Pretty clean for no air injection...... Take a look while you got that thing hangin with the fishes will ya? I can't find no air injection path.... and it's killing me that I might be overlooking it.


----------



## mikefunaro (Jan 10, 2012)

In all seriousness though lmbrman, thank you very much for the weights, and putting up with all the additional requests, the doubt, and the banter.


----------



## lmbrman (Jan 10, 2012)

TK- it is air injection, pic on the way after I read to my kid


----------



## lmbrman (Jan 10, 2012)

air injection-


----------



## lmbrman (Jan 10, 2012)

mikefunaro said:


> In all seriousness though lmbrman, thank you very much for the weights, and putting up with all the additional requests, the doubt, and the banter.

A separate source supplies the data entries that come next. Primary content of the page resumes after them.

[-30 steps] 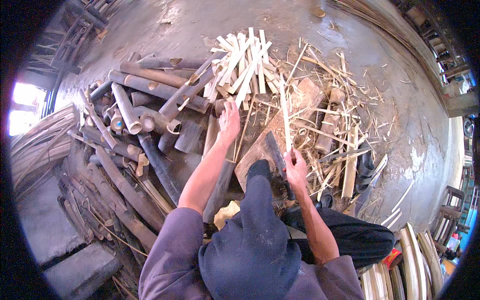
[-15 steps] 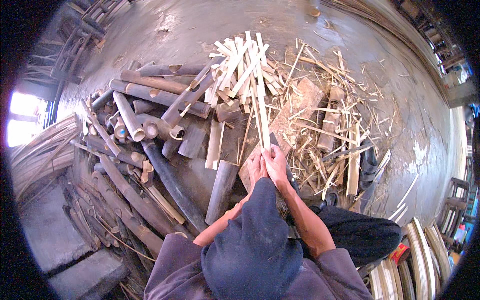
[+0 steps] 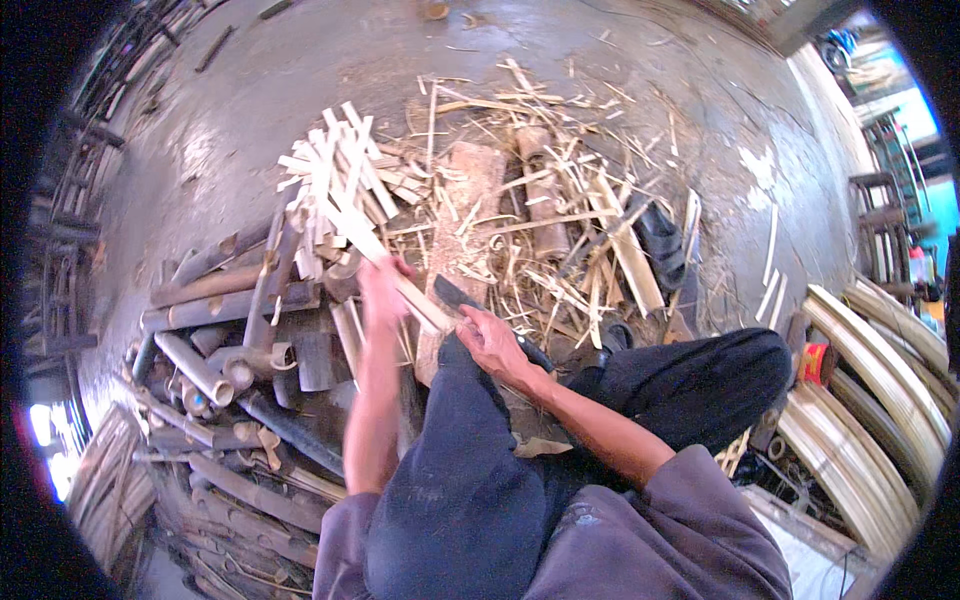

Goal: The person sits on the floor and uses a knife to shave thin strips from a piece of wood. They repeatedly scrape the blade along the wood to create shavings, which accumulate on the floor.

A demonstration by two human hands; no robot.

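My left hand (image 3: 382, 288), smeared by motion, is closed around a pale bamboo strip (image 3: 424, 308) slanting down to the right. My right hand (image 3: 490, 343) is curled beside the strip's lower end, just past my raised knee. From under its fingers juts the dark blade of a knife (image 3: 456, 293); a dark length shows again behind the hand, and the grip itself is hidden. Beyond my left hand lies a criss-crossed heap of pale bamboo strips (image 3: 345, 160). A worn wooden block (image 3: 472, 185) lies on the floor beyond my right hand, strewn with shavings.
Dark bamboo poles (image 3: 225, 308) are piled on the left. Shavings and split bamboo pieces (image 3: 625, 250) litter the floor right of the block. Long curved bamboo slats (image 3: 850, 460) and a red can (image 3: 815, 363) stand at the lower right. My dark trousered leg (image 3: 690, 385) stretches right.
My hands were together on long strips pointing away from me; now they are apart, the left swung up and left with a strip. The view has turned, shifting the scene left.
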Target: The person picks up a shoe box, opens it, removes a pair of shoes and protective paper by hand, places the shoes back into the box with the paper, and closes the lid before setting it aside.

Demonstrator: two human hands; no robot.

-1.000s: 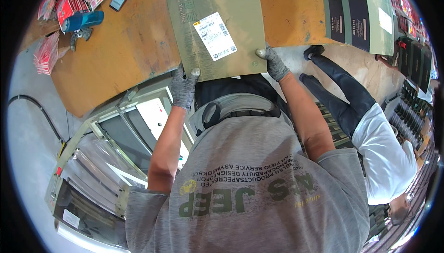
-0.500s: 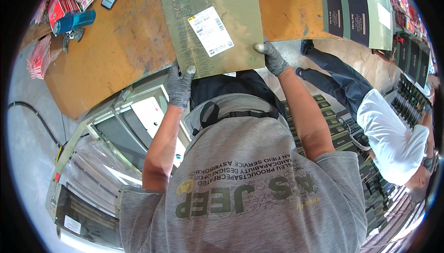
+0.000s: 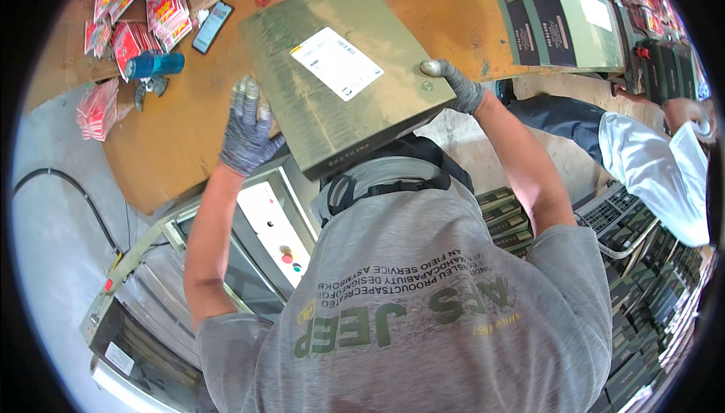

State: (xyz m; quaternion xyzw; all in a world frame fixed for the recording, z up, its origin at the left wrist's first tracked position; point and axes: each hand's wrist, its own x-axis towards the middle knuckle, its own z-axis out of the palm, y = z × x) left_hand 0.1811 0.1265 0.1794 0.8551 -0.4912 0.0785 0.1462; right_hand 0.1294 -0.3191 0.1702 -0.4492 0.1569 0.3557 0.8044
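Observation:
A flat olive-gold box [image 3: 343, 122] with a white label [image 3: 337, 64] on its top is held tilted at the table's near edge, its dark printed side toward me. My right hand [image 3: 461, 88], in a grey glove, grips the box's right near corner, thumb on top and fingers hidden underneath. On the other side, my gloved left hand [image 3: 249, 132] is open, fingers stretched out, with its thumb close to the box's left edge. Whether that thumb touches the box I cannot tell.
The worn brown table [image 3: 174, 141] bears a phone [image 3: 212, 28], a blue bottle [image 3: 154, 65], red-and-white packets [image 3: 168, 13] and green-black boxes [image 3: 555, 16]. A machine [image 3: 272, 224] stands below at left. Stacked boxes [image 3: 504, 220] and a person in white [image 3: 649, 160] are at right.
My left hand has come off the box and opened out to the left. The box has tilted, so its near side shows. The co-worker at right has shifted.

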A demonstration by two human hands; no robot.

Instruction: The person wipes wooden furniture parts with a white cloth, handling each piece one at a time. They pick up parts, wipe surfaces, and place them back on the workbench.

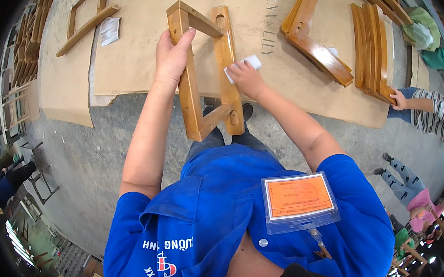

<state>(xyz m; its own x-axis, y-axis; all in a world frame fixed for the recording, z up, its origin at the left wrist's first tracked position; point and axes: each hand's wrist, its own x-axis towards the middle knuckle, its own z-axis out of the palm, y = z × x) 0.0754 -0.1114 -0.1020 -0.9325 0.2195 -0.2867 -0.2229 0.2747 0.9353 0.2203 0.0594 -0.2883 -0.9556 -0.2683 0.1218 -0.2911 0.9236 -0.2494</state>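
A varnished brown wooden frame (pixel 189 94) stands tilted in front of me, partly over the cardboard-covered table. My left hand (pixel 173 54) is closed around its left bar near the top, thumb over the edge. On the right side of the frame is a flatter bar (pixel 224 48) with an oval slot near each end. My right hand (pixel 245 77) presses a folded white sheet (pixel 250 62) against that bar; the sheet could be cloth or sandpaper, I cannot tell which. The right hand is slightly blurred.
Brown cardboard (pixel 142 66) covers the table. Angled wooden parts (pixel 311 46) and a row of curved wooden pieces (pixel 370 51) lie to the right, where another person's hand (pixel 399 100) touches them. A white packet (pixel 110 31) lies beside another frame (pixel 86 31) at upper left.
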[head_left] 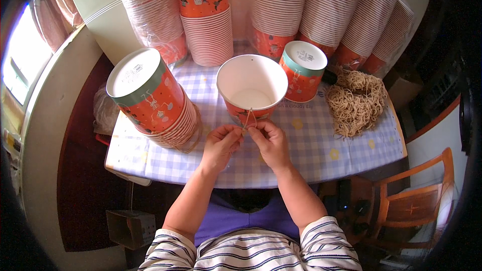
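Observation:
An orange paper bucket [252, 86] with a white inside stands upright before me. From a hole near its front rim hangs a thin tan cord [250, 117], looped down to my fingers. My left hand [221, 144] pinches one part of the cord. Close beside it, my right hand [271, 143] pinches another part, the fingertips of both nearly touching. The cord's ends are hidden by my fingers. A second small hole shows at the bucket's far rim.
At left stands an upside-down bucket stack [149, 101] with cords at its lower rims. An upturned bucket [303, 72] stands behind right, beside a heap of tan cords [355, 103]. Tall nested stacks [208, 35] line the back of the checked tablecloth [301, 158]. A wooden chair [412, 203] stands right.

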Demonstrator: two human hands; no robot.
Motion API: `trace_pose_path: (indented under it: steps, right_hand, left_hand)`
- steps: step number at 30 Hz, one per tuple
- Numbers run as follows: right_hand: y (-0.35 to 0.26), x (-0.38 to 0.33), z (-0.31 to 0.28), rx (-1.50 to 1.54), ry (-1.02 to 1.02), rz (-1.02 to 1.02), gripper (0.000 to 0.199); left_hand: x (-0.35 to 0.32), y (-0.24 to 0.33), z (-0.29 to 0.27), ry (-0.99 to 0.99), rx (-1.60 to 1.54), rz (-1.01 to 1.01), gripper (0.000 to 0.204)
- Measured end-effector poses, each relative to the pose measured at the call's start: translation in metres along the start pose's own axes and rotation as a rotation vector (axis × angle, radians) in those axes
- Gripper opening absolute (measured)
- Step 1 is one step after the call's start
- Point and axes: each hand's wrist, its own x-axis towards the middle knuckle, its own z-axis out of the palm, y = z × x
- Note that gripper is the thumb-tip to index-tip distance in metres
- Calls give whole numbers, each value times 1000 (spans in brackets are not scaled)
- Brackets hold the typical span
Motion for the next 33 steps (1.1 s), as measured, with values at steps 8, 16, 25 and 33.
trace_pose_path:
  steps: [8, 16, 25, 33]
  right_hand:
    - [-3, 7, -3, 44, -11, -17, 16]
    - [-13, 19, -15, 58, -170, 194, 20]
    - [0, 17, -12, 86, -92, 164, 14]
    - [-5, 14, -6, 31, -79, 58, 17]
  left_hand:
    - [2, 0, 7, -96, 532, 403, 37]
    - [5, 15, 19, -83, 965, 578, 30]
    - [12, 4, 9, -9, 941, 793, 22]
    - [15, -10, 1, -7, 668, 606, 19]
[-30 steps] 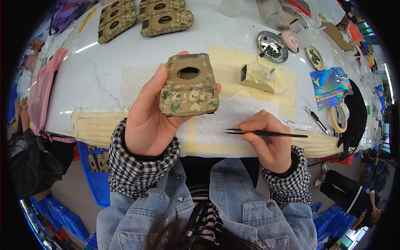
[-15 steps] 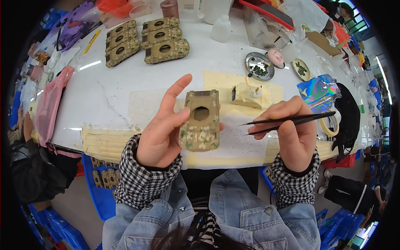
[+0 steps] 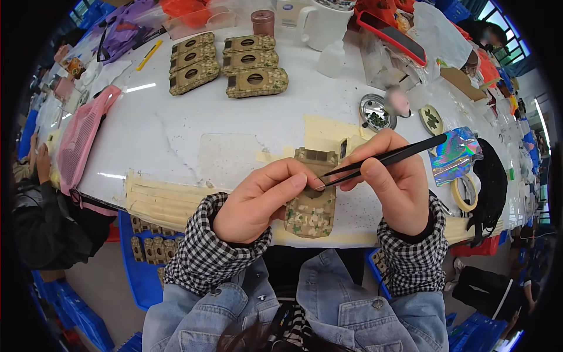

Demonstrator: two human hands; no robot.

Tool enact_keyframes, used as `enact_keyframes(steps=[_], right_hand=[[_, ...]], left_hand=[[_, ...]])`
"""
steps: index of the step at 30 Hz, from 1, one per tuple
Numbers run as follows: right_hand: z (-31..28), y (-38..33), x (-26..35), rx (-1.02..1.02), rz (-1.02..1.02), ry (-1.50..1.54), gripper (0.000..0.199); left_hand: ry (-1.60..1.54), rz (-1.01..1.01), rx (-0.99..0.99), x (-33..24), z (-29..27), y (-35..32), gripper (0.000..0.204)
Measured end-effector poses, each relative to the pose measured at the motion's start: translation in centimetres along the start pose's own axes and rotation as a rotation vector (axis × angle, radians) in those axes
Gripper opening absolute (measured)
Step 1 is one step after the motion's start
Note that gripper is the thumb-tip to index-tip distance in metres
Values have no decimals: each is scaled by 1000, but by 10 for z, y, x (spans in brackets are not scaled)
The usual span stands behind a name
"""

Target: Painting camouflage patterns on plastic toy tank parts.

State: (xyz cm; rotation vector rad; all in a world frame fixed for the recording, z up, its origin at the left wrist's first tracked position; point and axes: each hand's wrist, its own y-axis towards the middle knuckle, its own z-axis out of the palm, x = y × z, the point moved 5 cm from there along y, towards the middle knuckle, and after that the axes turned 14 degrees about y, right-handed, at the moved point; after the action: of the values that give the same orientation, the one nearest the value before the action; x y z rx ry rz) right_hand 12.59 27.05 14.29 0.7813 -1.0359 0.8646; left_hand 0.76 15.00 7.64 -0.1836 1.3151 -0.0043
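Note:
A camouflage-painted toy tank hull [image 3: 311, 216] with a round hole in its top lies in front of me, at the near side of the table. My left hand [image 3: 258, 202] is closed on its left side, thumb and forefinger brought together over the hole; its other fingers are hidden. Black tweezers [image 3: 404, 154] are gripped in my right hand [image 3: 400, 185], their tips meeting the left fingertips above the hole. Whether a small part is between the tips I cannot tell. Behind my right hand, a pale block-shaped holder [image 3: 350, 145] is mostly covered.
Several similar hulls [image 3: 257, 82] stand in two columns at the back left. To the right are a round metal dish [image 3: 386, 104] with dark green bits, a tape roll [image 3: 464, 193] and a black bag [image 3: 491, 182]. A pink mesh basket [image 3: 94, 138] leans at the left edge.
The hull has moved right and nearer the table surface. My left thumb and forefinger, spread before, have closed over the hole. The tweezer tips have come to them, and the view has shifted.

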Motion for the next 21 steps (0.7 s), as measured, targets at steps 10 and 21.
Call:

hey, no problem and thanks to you guys on AS, or I never would have known about the saw yet :msp_thumbsup:

the banter is fine once I knew that's all it is- well,, mostly


----------



## A100HVA (Jan 11, 2012)

here's my first batch of'em


----------



## A100HVA (Jan 11, 2012)

here's my first batch of'em


----------



## SawTroll (Jan 11, 2012)

lmbrman said:


> PHO, fluids drained, including dawg - too tired to remove the dawg, maybe from carrying this darn heavy saw all day



Fits pretty well with the specs that are listed in my user manual! :msp_wink:


----------



## Philbert (Jan 11, 2012)

lmbrman said:


> PHO, fluids drained, including dawg - too tired to remove the dawg, maybe from carrying this darn heavy saw all day



Dawg tired?

Philbert


----------



## deye223 (Jan 11, 2012)

lmbrman said:


> PHO, fluids drained, including dawg - too tired to remove the dawg, maybe from carrying this darn heavy saw all day



last time i seen these scales they were not to be trusted HAHAopcorn:


----------



## SawTroll (Jan 11, 2012)

deye223 said:


> last time i seen these scales they were not to be trusted HAHAopcorn:



I just stated what I observed in the picture this time. :msp_wink:


----------



## FlyLow (Jan 11, 2012)

This post is not about performance, it is about picking a 562 up and visually inspecting it!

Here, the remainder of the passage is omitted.